Some debris from the March tsunami in Japan has reached the West Coast.
A black float about the size of a 55-gallon drum was found two weeks ago by a crew cleaning a beach a few miles east of Neah Bay at the northwest tip of Washington, the Peninsula Daily News reported Wednesday.
The float was displayed at a Tuesday night presentation at Peninsula College by Seattle oceanographers Curtis Ebbesmeyer and Jim Ingraham, consultants who produce the “Beachcombers Alert” newsletter.
Tons of debris from Japan will likely begin washing ashore in about a year, from California to southern Alaska, they said. Items that wash up may include portions of houses, boats, ships, furniture, portions of cars and just about anything else that floats, he said.
That could include parts of human bodies, Ebbesmeyer said. Athletic shoes act as floats.
Flotsam in a current travels an average of 7 mph, but it can move as much as 20 mph if it has a large area exposed to the wind, Ebbesmeyer said. The latest float sits well atop the water, has a shallow draft and is lightweight. Similar floats have been found on Vancouver Island in British Columbia.
Models show currents could pull some Japanese tsunami debris into the Strait of Juan de Fuca as far as Port Townsend.
“All debris should be treated with a great reverence and respect,” Ebbesmeyer said.
If the debris has any kind of identifiable marking, such as numbers or Japanese writing, it may be traceable, Ebbesmeyer said. Families in Japan are waiting to hear of any items that may have been associated with their loved ones.

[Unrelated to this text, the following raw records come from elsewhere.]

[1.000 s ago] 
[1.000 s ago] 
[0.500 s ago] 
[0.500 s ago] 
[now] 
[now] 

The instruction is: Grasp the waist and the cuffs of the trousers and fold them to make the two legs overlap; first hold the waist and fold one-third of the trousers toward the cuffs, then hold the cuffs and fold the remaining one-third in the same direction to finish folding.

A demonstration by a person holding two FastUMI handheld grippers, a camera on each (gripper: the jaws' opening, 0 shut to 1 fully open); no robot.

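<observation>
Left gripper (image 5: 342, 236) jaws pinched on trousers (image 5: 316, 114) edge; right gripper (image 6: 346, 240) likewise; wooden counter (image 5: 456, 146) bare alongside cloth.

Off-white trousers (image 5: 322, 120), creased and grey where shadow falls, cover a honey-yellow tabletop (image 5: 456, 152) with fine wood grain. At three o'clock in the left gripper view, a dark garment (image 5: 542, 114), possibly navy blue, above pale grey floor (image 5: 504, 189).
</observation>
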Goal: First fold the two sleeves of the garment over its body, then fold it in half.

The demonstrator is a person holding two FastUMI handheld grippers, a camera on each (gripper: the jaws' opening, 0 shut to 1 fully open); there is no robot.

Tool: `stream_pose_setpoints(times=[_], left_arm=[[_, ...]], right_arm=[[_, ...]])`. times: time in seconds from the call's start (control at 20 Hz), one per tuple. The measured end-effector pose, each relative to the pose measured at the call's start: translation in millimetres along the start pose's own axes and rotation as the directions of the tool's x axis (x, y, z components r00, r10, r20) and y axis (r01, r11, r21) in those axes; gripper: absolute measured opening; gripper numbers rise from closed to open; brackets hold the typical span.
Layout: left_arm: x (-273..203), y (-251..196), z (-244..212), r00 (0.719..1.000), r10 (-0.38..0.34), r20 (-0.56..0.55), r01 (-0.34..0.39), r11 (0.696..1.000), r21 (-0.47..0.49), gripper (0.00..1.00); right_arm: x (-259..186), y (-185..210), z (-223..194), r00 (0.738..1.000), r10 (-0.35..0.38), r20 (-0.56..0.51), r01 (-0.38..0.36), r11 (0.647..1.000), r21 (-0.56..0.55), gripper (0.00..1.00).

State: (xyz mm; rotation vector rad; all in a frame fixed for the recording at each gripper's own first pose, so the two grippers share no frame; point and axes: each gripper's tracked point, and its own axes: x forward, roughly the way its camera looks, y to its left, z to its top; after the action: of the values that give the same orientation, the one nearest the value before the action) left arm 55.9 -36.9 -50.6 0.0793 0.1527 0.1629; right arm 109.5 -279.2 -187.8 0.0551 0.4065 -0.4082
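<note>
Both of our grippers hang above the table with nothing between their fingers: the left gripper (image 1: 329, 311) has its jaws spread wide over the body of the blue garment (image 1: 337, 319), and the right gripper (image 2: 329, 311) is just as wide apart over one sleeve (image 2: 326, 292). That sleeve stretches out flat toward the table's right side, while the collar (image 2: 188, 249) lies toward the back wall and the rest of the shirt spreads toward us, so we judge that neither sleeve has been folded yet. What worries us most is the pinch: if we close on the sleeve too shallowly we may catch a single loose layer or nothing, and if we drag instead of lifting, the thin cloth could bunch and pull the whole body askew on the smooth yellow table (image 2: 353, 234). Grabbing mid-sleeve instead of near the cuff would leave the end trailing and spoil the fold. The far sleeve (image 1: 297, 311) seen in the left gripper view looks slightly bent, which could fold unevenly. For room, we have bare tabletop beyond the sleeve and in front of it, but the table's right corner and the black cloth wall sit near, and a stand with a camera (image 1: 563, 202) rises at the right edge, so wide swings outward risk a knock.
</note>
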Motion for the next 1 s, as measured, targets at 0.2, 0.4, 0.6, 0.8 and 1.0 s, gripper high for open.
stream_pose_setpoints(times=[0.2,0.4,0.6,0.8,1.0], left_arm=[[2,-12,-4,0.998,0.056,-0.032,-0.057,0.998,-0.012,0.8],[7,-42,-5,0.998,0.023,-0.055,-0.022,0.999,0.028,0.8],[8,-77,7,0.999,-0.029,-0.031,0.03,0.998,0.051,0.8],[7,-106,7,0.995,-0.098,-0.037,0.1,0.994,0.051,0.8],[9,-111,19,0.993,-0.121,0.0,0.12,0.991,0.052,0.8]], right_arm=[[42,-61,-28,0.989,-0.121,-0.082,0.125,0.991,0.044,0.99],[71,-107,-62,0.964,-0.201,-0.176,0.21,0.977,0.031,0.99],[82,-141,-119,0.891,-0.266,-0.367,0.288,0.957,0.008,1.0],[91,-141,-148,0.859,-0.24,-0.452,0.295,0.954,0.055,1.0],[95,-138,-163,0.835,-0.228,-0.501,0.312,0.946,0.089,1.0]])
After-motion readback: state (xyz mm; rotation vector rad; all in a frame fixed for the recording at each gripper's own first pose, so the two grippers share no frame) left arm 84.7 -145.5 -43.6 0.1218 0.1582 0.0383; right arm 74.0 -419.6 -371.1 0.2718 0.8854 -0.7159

Ebbesmeyer is retired from a career that included tracking icebergs, the 1989 Exxon Valdes oil spill and Puget Sound currents that affect sewage outflows. He wrote the 2009 book, “Flotsametrics and the Floating World: How a Man’s Obsession with Runaway Sneakers and Rubber Ducks Revolutionized Ocean Science.”
Ingram has retired from the National Oceanic and Atmospheric Administration, where he created computer models of ocean currents.